Even the fiasco of the war has not affected Goldberg's judgment. Just 18 months ago, a loving portrait of Doug Feith, one of Rumsfeld's key lieutenants at the Pentagon, gives the impression that the deaths of American soldiers, at that point numbering 1,500, would be worth it if the war transforms and democratizes the Mideast. (No mention, mind you, of the human costs to Iraqis, never that.) Goldberg sketches a man steeped in history and spending endless hours in his lush library. "History serves another purpose, Feith suggests: it provides solace to leaders who are misunderstood by their peers." He repeats the canard about the Saddam-al Qaeda link, among other Rumsfeldian deceits.
I'm picking on Goldberg for a reason: he is among the most elite of journalists. He took a very strong---and even then controversial---position in favor of this war of choice in The New Yorker, and to my knowledge he has never acknowledged this catastrophic misjudgment (nor has Remnick). The New Yorker has for decades been one of the world's most respected magazines, and is often viewed as part of a thoughtful, liberal establishment.

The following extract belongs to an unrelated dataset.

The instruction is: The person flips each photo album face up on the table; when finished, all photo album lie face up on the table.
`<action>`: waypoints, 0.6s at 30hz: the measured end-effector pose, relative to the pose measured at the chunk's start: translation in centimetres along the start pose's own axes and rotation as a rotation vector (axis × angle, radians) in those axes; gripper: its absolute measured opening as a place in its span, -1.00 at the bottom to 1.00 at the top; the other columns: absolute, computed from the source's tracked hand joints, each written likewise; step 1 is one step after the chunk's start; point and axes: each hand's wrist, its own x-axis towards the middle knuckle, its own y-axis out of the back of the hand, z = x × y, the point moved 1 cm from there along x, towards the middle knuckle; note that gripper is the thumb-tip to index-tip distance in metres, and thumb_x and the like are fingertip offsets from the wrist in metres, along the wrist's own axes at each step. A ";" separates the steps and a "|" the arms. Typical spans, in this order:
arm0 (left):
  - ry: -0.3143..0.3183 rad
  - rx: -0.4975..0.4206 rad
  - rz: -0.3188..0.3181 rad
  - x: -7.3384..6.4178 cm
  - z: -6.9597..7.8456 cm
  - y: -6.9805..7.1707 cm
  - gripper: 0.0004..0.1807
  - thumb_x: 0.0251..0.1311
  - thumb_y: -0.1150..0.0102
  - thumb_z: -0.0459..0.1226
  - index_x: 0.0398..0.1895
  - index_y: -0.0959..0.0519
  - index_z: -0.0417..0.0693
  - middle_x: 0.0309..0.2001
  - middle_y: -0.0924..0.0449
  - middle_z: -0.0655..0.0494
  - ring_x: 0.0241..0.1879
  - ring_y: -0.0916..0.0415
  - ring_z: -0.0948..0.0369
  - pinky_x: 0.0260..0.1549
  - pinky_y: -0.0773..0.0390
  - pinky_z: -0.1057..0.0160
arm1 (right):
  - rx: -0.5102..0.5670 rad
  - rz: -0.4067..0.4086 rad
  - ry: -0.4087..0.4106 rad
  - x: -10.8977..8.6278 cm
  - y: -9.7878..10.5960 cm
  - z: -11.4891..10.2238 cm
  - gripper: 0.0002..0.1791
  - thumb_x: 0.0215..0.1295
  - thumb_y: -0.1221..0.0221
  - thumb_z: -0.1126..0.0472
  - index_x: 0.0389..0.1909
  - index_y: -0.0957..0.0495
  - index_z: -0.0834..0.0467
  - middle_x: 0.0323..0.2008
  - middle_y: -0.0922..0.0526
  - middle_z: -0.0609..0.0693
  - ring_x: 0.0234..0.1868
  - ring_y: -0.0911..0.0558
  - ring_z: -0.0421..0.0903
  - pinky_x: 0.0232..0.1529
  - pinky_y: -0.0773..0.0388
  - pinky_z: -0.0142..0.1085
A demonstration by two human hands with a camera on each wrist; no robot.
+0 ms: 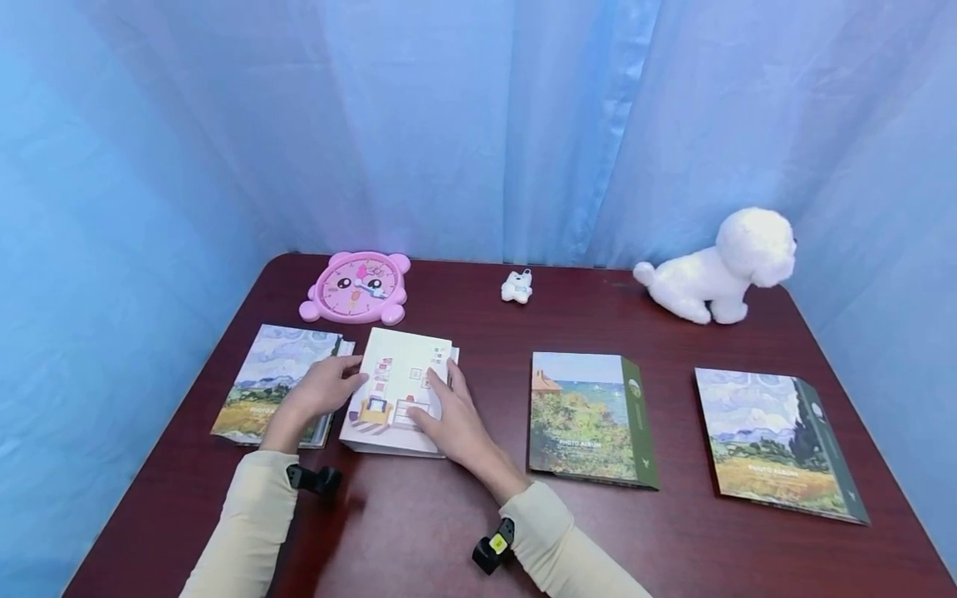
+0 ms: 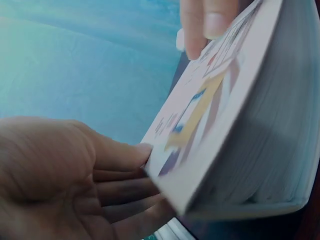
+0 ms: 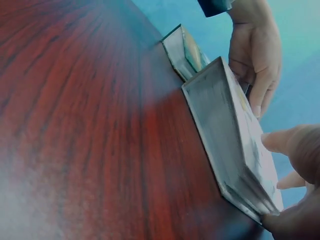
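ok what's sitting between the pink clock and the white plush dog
A small white toy stands between the pink clock and the plush dog, in the head view.

A dark red-brown table with streaked wood grain and a rounded far left corner stands here before me. Along its far edge rest a pink plastic clock with round ears and a cartoon face on the left, a tiny white bear-shaped figure near the middle, and a fluffy white toy dog on the right, facing right.

Nearer, four thick rectangular albums lie in a row: a painted-landscape album, just beside it a white album with drawn furniture, then, well apart, a green-edged seaside album and a green-edged cypress-landscape album, slightly askew.
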 end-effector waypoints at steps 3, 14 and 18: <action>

Yet here one can see the bias that permeates even this elite press: the war was not "wrong," only mismanaged, and perhaps only a little; Iraqi suffering and casualties are scarcely worth mentioning; the other costs---financial, reputational---not of significance; the massive threat of Islamic terror a given.
That the New Yorker and the New York Times (though now more-or-less repentent) and the Washington Post's editorial pages have failed to reckon with these repeated failures of reporting and intellectual standards is sobering. These are not the Glenn Becks and Sean Hannitys of the fake news world. These are our leading periodicals. That they cannot, or refuse, to correct the gross misunderstandings and outright falsehoods of the catastrophe that is Operation Iraqi Freedom must go down as one of the most astounding and puzzling failures in the history of the fourth estate.